Wichtig bleibt: Datenschutz ist kein Automatismus. Unternehmen müssen eigene Konfigurationen wie Purview‑Richtlinien, Verschlüsselungen und Rollenmodelle korrekt einrichten.

3. Datensicherheit: Schutz auf einem Niveau, das KMU selbst nicht erreichen können

IT‑Sicherheit ist heute ein globaler Wettlauf. Cyberangriffe sind hochprofessionell, international vernetzt und technologische Angriffe in einer Tiefe, die kleine und mittlere Unternehmen alleine nicht abwehren können.

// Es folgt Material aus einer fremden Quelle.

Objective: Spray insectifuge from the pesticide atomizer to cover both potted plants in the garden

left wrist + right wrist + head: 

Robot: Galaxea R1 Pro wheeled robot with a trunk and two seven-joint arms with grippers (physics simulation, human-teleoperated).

Ein beeindruckendes Beispiel ist Microsofts Unterstützung der Ukraine nach dem russischen Angriff. Microsoft half dabei, digitale Infrastrukturen zu schützen und Angriffe staatlicher Akteure abzuwehren. Die dafür eingesetzten Schutzmechanismen basieren auf denselben Plattformen, die auch Microsoft‑365‑ und Azure‑Kunden nutzen.

Für ein mittelständisches Unternehmen wäre eine vergleichbare Sicherheitsarchitektur weder organisatorisch noch finanziell realisierbar. Doch:

Für rund 23 Euro pro Monat erhalten KMU mit Microsoft 365 Business Premium Zugang zu genau diesem Sicherheitsniveau – sofern die Funktionen aktiviert werden.

Fazit: Die Microsoft‑Cloud ist für kleine und mittlere Unternehmen die beste Option

Wer die drei Ebenen der Informationsverantwortung getrennt betrachtet, erkennt klar:

  • Datensicherheit: global erprobte Schutzmechanismen, kontinuierliche Überwachung, Abwehr selbst komplexer geopolitischer Angriffe

  • Datenschutz: durch EU Data Boundary und moderne Compliance‑Werkzeuge zuverlässig umsetzbar

  • Datensouveränität: europäische Kontrollmechanismen, Schlüsselhoheit, Transparenzzentren und die Schweizer Quellcode‑Sicherung schaffen echte Unabhängigkeit

Für kleine und mittlere Unternehmen gibt es kaum eine realistische Alternative, mit der sich alle drei Anforderungen gleichzeitig so zuverlässig erfüllen lassen wie mit Microsoft 365 und Azure.